@hb860 don't worry about some people talking stupidity things, maybe this people need start learn first read correctly something; your applications since long time simply brilliant no issues edit: funny about "Winaera"
Er, ah, What causes this (No way around this) =you do How do I fix this=reformat You are giving a whole new meaning to the word Tin Foil Hatters What are you trying to accomplish-making a real fast browsing computer
I used a ton of tweaks in diferent order, but each and every single time I used WinAero to specifically edit Navigation Pane, it would always start producing these odd glitching artifacts and "Reset to Default" does absolutely nothing for this glitching. It goes away at times, especially when I restart Explorer, but always comes back. I've never had a tweak do anything remotely like that. Everything works great with WinAero, but this Navigation Pane glitching is unfixable and occurs even if I make the slightest changes to it, including renaming "Quick access" to something else (and yes, of course I tried to re-name it back to to default...).
WinAero didn't mess up the PC, OP messed up the PC playing with tweaks he doesn't have the knowledge to use. If you don't know enough about what they do, and you don't have the skill to fix things you're going to break, don't play about with big boys toys
Don't give me that crap. I know now why it didn't work and I fixed it. I downloaded .reg files that did the same exact thing as Winaero with exactly the same side-effect - glitches and some of those .reg files would not fully merge. I opened the .reg files and found that for those which would not fully merge there were several registry entries they were changing - some required persmissions that Admin would not provide with UAC enabled or disabled. I downloaded another tool RegOwnershipEx, took ownership of those entries which would not merge due to permissions, merged them successfully, restored original permissions, restarted and voila - no more bloated pane and no more glitching . I don't have any official or formal education on how Windows works - I just make good Acronis True Image backups of clean OS install + updates + all latest drivers + all latest software I need + basic tweak using Windows built-in settings and 2 or 3 GPEDIT.MSC tweaks + making desktop nice and tidy with Stardock Start10 and Stardock Fences 3, but no tools or registry merging or registry cleaning or thorough file cleaning or service disabling or task disabling or driver disabling.

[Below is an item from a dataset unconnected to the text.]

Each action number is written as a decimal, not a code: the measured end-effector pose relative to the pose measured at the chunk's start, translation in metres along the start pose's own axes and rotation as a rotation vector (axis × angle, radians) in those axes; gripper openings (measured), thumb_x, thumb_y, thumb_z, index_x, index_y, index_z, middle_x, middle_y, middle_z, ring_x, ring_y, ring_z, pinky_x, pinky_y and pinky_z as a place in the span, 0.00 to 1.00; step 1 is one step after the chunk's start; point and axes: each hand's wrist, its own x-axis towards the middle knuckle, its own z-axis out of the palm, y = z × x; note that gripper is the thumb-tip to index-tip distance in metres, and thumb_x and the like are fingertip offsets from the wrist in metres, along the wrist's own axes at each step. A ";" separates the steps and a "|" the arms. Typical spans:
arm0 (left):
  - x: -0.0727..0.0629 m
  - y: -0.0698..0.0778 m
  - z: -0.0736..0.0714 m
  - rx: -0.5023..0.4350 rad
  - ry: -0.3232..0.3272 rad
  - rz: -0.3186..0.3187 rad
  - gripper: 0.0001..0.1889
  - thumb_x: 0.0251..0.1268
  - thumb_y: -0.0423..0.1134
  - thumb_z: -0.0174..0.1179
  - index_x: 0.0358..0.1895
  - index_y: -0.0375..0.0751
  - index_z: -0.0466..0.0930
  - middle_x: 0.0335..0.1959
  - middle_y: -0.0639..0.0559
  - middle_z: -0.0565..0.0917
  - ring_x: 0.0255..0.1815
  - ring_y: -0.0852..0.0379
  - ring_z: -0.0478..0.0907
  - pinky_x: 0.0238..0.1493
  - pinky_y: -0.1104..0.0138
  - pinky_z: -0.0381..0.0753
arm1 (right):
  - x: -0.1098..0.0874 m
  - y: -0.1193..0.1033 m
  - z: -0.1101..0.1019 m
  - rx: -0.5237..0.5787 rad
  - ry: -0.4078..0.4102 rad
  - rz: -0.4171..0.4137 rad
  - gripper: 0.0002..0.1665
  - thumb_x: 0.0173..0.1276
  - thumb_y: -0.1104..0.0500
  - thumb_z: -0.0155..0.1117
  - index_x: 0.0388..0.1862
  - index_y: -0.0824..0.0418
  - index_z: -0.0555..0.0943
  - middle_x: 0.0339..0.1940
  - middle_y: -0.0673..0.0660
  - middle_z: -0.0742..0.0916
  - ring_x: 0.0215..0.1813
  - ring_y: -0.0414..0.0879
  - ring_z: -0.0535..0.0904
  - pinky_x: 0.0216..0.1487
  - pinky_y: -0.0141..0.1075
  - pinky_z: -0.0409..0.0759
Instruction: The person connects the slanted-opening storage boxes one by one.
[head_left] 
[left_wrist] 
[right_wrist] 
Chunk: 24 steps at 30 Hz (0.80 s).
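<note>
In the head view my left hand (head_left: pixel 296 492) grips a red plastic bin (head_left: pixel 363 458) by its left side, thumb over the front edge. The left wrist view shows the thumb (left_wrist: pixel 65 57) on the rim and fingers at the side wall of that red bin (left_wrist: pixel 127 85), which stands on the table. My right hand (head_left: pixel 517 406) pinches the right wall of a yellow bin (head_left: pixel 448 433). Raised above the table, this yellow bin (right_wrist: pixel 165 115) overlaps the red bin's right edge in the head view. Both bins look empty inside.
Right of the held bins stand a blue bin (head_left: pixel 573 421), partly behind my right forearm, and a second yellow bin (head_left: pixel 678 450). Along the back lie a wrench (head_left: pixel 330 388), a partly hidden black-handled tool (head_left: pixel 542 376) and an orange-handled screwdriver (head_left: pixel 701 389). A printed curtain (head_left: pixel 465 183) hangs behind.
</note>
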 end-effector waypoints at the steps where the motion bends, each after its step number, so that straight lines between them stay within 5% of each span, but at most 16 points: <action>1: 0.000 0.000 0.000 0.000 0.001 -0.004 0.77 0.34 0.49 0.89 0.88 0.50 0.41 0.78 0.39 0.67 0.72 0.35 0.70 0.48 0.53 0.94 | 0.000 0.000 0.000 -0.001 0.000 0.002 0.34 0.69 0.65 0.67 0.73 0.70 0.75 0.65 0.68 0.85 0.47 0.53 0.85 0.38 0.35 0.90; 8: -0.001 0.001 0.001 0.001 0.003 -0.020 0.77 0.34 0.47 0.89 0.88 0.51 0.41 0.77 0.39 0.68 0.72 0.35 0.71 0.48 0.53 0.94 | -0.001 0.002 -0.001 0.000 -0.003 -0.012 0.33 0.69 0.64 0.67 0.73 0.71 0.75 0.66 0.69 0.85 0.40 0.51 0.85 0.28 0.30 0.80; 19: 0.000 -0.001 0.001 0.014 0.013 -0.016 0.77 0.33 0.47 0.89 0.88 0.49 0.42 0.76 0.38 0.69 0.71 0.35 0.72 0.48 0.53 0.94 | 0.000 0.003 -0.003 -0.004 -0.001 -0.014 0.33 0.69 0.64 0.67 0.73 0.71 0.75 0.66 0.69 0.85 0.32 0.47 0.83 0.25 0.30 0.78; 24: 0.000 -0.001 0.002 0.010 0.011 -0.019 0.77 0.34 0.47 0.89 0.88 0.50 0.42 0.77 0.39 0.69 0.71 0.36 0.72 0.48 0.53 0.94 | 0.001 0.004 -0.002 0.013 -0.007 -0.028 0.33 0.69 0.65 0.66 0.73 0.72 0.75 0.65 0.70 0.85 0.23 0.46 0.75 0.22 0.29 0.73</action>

Then I spend several days testing my rig in every way I can for absolute stability and functionality, so that at any point I can restore that backup and be absolutely certain that everything works there. THEN I tweak, tinker, test, un-tweak, etc. How else am I supposed to learn this???
You test it in a VM with snapshots to revert back to... call me crazy but that would seem like a better option than practising on your main machine, then crying here when you break it
I am not crying about it - I have a near-perfect backup I can always go back to and do everything I need to... I just WANT TO KNOW - I LOVE TO LEARN!
What's the purpose of a NEAR perfect backup, so what you will put back is also crippled to some extend?